Antonin. — Ne connaissais-tu dans Rome aucun homme plus digne de l’empire du monde ?

Marc-Aurèle. — J’avoue qu’il y en avait plusieurs ; mais je croyais pouvoir préférer mon fils, pourvu qu’il eût de bonnes qualités.

Antonin. — Que signifiait donc ce langage de vertu si héroïque, quand tu écrivais à Faustine que si Avidius Cassius était plus digne de l’empire que toi et ta famille, il fallait consentir qu’il prévalût et que ta famille pérît avec toi ? Pourquoi ne suivre point ces grandes maximes, lorsqu’il s’agissait de te choisir un successeur ? Ne devais-tu pas à la patrie de préférer le plus digne ?

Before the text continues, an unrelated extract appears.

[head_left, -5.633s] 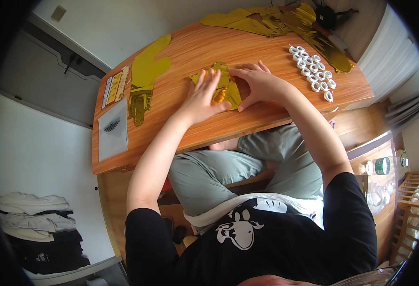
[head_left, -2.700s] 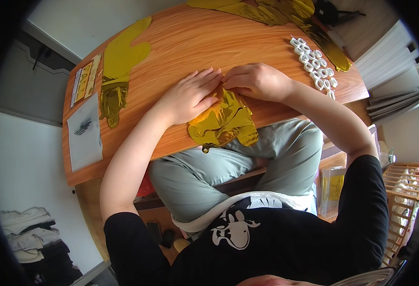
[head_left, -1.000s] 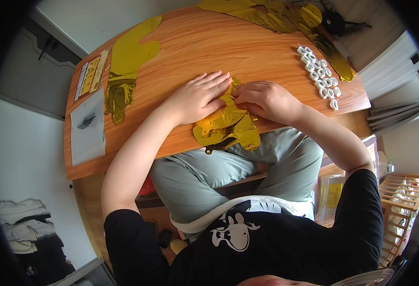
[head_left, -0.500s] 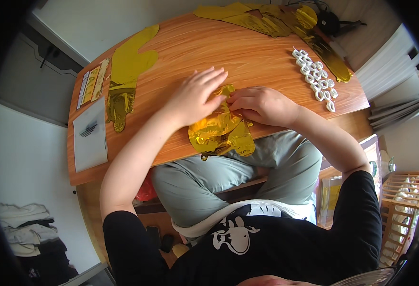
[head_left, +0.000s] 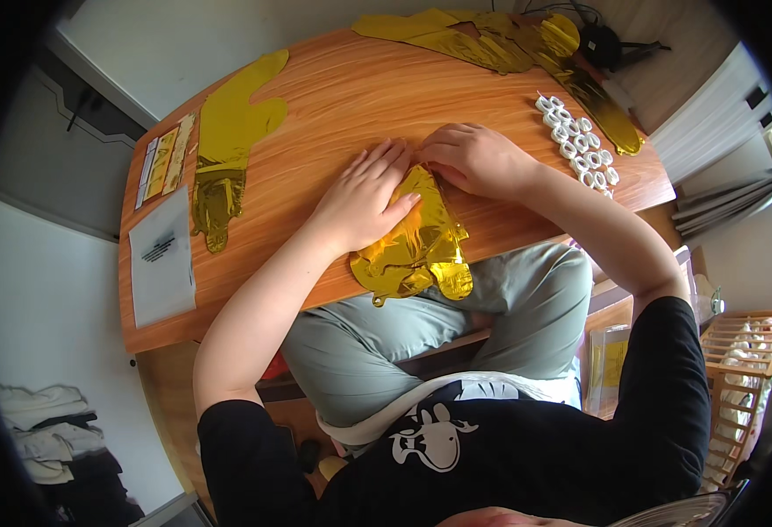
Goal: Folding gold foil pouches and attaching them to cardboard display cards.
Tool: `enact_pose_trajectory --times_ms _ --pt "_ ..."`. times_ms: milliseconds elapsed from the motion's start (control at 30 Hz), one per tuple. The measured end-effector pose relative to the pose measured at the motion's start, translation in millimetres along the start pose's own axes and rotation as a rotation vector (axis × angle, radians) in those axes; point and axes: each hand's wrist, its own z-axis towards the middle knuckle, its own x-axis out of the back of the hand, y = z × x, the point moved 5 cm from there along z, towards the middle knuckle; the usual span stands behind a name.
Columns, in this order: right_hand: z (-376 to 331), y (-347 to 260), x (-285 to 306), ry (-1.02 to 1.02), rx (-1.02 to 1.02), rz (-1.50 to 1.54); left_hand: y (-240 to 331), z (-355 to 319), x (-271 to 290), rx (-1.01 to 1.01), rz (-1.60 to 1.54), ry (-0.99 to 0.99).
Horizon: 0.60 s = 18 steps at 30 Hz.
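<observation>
A crinkled gold foil balloon, flat and without air, lies at the table's near edge. Its lower lobes hang over the edge by my lap. My left hand rests on its left side, fingers stretched out and thumb laid across the foil. At the far, narrow end of the balloon, my right hand has its fingers bent and pressed together on the foil tip. The fingertips partly hide that tip.
Flat gold foil balloons lie at the table's left and back right. Several white ribbon rolls sit on the right. A whitish plastic pouch and printed strips are at far left. A black object with cables stands behind.
My right hand has moved farther from me, to the balloon's far tip. More of the balloon's upper part shows, drawn out longer. My left hand has slid slightly nearer, staying on the foil.
</observation>
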Motion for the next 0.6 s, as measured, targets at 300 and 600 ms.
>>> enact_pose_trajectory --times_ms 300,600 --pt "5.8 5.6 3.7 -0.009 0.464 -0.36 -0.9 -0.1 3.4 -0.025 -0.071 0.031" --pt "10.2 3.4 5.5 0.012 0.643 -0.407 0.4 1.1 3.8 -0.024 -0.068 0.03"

Marc-Aurèle. — J’avoue ma faute ; mais la femme que tu m’avais donnée avec l’empire, et dont j’ai souffert les désordres par reconnaissance pour toi, ne m’a jamais permis de suivre la pureté de ces maximes. En me donnant cette femme avec l’empire, tu fis deux fautes. En me donnant ta fille, tu fis la première faute, dont la mienne a été la suite. Tu me fis deux présents, dont l’un gâtait l’autre et m’a empêché d’en faire un bon usage. J’avais de la peine à m’excuser en te blâmant ; mais enfin tu me presses trop. N’as-tu pas fait pour ta fille ce que tu me reproches d’avoir fait pour mon fils ?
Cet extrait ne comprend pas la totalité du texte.